Sunday, January 13, 2013

Endless Love

I ran across this article in the current issue of National Right to Life News and thought I would share it. It is now 40 years since Roe vs. Wade legalizing abortion. Perhaps this year you can make an effort to support the Pro-Life efforts and perhaps make a donation to a pro-life organization like the National Right to Life Committee, http://www.nrlc.org, or a crisis pregnancy center. We have seen, we feel the effects abortion on demand has had on the devaluing of human life; each life formed in the image of God, each life a gift from God, each life of equal value and you or I.

 
NRL News
Page 3
Winter 2013
Volume 40
Issue 1
Endless Love

By Carol Tobias

As the right-to-life movement enters the 40th year of legalized abortion on demand in our country, it’s appropriate to look at the current state of affairs. Fifty-five million children have been killed by abortion. It’s difficult to comprehend that number. Almost 18% of our entire population, that number is equal to the population of the entire middle portion of the country. It’s almost the population of New York and California.

How different our country would be today if those 20- and 30-somethings were working, maybe creating jobs for others, getting married and raising children of their own. Grandchildren are missing, having been erased from the family tree. Women are hurting, knowing they cannot reverse the decision that took from them a part of their own life.

Our loss of respect for the innocent human life of that, oh so little, unborn child has created a mindset that no human life is special. If some elderly person is taking up necessary space in a hospital or nursing home, let’s determine that food and water are medical treatment and consider them to be unnecessary. Is a disabled person taking up too many medical resources and not giving enough back to the state? Deny him or her treatment.

Sometimes it seems that our society cares more about animals than people. Witness the television commercials asking for support to save abused dogs and cats. Don’t humans deserve as much compassion? Shouldn’t humans get even more?

As pro-lifers, how do we respond? As I look at who we are and what we do, I think that can be summed up in one word—LOVE.

The right-to-life movement is the movement of love. Most of us have attended a wedding where those famous words from 1 Corinthians, chapter 13, are read:

Love is patient and kind; love does not envy or boast; it is not arrogant or rude. It does not insist on its own way; it is not irritable or resentful; it does not rejoice at wrongdoing, but rejoices with the truth. Love bears all things, believes all things, hopes all things, endures all things. Love never ends.

While those words are wonderful for a couple looking to spend the rest of their lives together, how much more appropriate are they for those who seek to help and protect others simply because those others exist.

We work to save people we will never meet. Whether those persons are unborn babies saved from abortion, or elderly and disabled persons saved from euthanasia, they may never know that our efforts and our intervention made it possible for them to live. What a beautiful expression of love.

That love is also endless in that we will never give up. We sometimes have setbacks, like the one we experienced in November when this country re-elected the most pro-abortion president ever, but we keep on because love doesn’t give up, it doesn’t end.

Everything we do, we do because of and with love. We work to better inform our friends and neighbors, our community and our states about the precious gift of human life; that each and every human life has value, and is deserving of dignity and respect. We will talk about the fact that 22 days after fertilization, an unborn child’s heart begins to beat—with her own blood, not her mother’s. By five weeks, eyes, legs, and hands are developing. By six weeks, brain waves can be detected and fingers are forming.
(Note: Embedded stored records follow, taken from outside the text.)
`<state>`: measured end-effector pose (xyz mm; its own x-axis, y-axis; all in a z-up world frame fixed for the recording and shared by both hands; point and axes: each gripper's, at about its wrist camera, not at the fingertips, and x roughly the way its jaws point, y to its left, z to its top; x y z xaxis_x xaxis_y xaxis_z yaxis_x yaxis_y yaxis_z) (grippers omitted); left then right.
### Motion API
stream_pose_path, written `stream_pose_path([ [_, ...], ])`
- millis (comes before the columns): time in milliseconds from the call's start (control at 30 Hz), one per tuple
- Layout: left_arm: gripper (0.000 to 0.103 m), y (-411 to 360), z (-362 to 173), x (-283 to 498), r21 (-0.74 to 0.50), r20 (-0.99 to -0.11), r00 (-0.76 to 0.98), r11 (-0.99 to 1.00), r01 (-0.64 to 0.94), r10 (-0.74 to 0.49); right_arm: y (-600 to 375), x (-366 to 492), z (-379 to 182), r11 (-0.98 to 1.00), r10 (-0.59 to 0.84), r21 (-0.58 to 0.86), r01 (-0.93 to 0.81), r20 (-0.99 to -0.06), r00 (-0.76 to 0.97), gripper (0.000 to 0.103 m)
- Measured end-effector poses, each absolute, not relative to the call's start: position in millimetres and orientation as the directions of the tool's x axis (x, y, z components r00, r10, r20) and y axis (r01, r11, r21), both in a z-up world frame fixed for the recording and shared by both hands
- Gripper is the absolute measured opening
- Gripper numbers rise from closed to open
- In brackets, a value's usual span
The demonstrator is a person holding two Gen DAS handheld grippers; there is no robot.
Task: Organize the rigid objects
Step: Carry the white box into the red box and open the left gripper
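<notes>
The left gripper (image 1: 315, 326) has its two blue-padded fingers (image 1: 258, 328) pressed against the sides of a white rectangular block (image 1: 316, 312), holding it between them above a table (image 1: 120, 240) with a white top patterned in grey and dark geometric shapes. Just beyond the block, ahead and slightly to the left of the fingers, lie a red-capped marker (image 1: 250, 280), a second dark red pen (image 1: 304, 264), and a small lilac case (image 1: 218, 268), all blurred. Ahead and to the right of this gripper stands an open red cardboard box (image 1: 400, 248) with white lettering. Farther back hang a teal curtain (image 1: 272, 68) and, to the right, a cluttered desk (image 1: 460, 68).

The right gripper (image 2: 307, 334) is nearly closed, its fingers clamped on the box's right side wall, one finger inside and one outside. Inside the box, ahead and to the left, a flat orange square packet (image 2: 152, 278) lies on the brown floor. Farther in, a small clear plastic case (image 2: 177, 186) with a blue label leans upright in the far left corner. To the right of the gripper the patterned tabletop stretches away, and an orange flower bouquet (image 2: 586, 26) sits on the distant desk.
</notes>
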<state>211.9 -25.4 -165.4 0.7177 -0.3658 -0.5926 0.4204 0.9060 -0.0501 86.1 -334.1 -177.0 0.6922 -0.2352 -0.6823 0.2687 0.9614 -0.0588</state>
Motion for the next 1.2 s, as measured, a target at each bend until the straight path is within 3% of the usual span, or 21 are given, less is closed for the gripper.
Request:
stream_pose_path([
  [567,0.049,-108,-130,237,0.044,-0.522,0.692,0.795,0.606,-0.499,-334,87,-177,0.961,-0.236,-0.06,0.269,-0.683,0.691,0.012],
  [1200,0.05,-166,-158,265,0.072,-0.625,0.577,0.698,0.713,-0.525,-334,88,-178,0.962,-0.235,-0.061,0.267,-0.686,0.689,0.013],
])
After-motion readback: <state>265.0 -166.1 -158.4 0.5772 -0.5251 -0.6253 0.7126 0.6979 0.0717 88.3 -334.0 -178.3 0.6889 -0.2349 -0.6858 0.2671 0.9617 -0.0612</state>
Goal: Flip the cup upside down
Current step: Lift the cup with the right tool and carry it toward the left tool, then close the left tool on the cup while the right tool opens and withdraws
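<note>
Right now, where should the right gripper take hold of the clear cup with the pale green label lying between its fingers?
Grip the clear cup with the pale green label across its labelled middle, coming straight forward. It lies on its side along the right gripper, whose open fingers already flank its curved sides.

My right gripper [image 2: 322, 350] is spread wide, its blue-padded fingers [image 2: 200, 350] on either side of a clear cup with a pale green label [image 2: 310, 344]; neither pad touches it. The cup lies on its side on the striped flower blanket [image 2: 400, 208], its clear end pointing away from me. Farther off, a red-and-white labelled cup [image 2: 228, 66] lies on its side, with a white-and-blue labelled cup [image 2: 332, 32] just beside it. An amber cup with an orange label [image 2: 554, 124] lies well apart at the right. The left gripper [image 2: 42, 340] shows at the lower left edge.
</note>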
At 20 weeks, that unborn child can feel pain.

We work with young people to help them understand that ALL human beings, no matter how small or how (im)perfect, have the right to live.

Pro-lifers work with pregnant women who aren’t looking with excitement and joy at the new life growing inside them. This child is coming at an inopportune time in her life. We offer support, encouragement, and practical help as she works through the situation.

We work with legislators to pass legislation that will protect unborn children to the extent possibly allowed under current Supreme Court rulings. We work with them to save those vulnerable to death by the withholding of medical care, and even the withholding of food and water. We oppose the rationing of lifesaving medical care. It would be easier to watch TV, take a walk in the park, or visit with friends, but organizing support for protective legislation is important. Again—trying to save fellow human beings we will likely never meet.

And yes, we will continue to work in the political arena to elect candidates who will work with us to protect innocent human life.

The late Bob Casey, former governor of Pennsylvania, said, “In the long term, our cultural unease with abortion, this refusal to drop the subject, is our most hopeful sign of health. Other countries, sadly, have more or less learned to live with it; they don’t see it as anything to get worked up about. But not here. This thing—this horrible thing, so contrary to our ideals, our inclusiveness, our kindness, our love for one another—has been grafted onto American society. But it is not a functioning organ ... . It won’t take. It won’t heal. The body rejects it.”

You are the reason America is still uneasy about abortion. You have kept abortion at the top of the “social issues” list. There are estimates that at least one million people are alive today, who otherwise would have been aborted, because of your work.

The right-to-life movement loves, not in word or talk, but in deed and in truth. May God bless us all as we continue this work of love.